- _Entries supplied_:

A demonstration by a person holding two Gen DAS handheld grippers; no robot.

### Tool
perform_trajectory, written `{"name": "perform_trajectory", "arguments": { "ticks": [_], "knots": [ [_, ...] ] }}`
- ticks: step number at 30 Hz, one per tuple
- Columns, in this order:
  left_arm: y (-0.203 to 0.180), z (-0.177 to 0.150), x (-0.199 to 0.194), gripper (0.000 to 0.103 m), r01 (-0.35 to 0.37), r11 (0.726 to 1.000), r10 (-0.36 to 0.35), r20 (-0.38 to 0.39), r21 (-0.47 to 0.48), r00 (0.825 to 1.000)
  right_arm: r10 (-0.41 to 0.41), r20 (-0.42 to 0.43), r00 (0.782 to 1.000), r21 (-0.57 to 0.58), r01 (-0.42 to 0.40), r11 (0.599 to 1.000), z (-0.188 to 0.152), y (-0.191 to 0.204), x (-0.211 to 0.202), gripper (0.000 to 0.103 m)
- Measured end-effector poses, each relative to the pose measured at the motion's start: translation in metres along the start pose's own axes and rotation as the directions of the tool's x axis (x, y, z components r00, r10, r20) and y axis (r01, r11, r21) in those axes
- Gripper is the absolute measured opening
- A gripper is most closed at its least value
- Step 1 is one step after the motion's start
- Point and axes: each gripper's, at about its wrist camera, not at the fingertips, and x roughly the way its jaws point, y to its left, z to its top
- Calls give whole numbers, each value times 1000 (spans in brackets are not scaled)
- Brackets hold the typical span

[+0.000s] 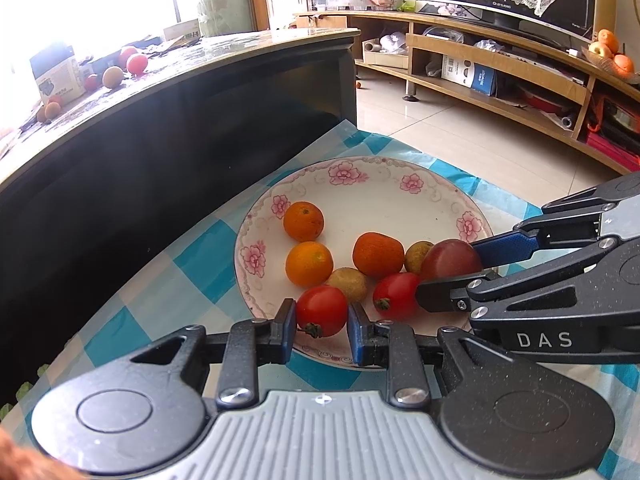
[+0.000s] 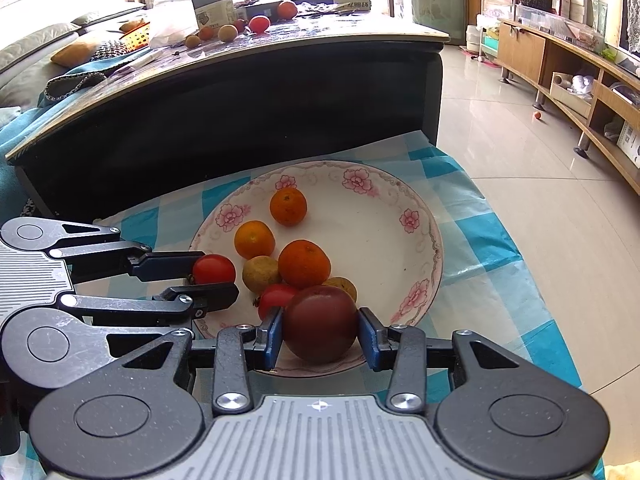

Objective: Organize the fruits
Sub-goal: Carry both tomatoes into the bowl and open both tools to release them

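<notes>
A white plate with pink flowers [image 1: 348, 176] [image 2: 384, 216] lies on a blue-checked cloth and holds several small fruits. My left gripper [image 1: 322, 312] [image 2: 214, 274] is shut on a red cherry tomato [image 1: 322, 310] [image 2: 214, 268] at the plate's near rim. My right gripper [image 2: 320, 326] [image 1: 452, 276] is shut on a dark purple-red plum [image 2: 320, 322] [image 1: 450, 258] over the plate's near edge. Three small oranges [image 1: 303, 221] [image 2: 288, 206], two yellow-brown fruits [image 1: 348, 282] [image 2: 261, 273] and a second red tomato [image 1: 396, 294] [image 2: 276, 296] rest in the plate.
A dark coffee table [image 1: 180, 112] [image 2: 240, 100] rises right behind the plate, with more fruit [image 1: 136, 62] [image 2: 259, 23] and a box [image 2: 212, 4] on top. A wooden TV stand [image 1: 500, 76] lines the tiled floor [image 2: 520, 184] at right.
</notes>
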Motion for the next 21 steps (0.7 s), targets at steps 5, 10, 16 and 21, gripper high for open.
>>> {"name": "perform_trajectory", "arguments": {
  "ticks": [5,10,16,21],
  "knots": [
    [1,0,2,35,-5,1000,5,0,-7,1000,-3,0,1000,1,3,1000,1,-1,3,36],
    [2,1,2,35,-17,1000,17,5,-19,1000,-4,7,1000,4,4,1000,2,-2,4,36],
    [5,2,3,35,-24,999,24,10,-41,1000,-8,19,1000,14,8,1000,5,-3,6,37],
    [7,3,3,35,-24,998,25,12,-51,1000,-10,27,1000,23,9,1000,6,-3,7,38]
  ]
}}
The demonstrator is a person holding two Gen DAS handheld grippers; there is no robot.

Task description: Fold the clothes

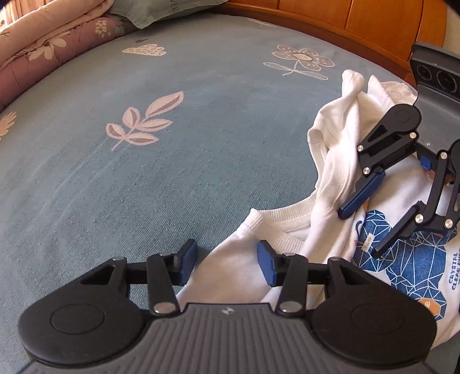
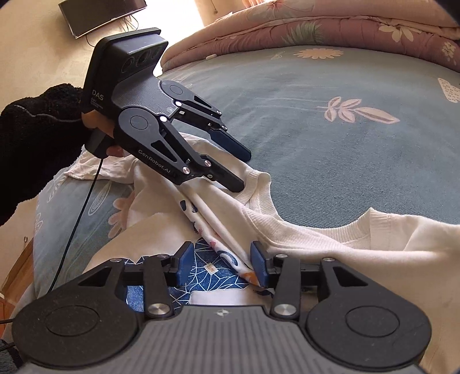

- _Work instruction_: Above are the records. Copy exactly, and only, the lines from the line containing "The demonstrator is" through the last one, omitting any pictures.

- _Task result_:
The demonstrator is a person holding two Gen DAS handheld grippers; there is no robot.

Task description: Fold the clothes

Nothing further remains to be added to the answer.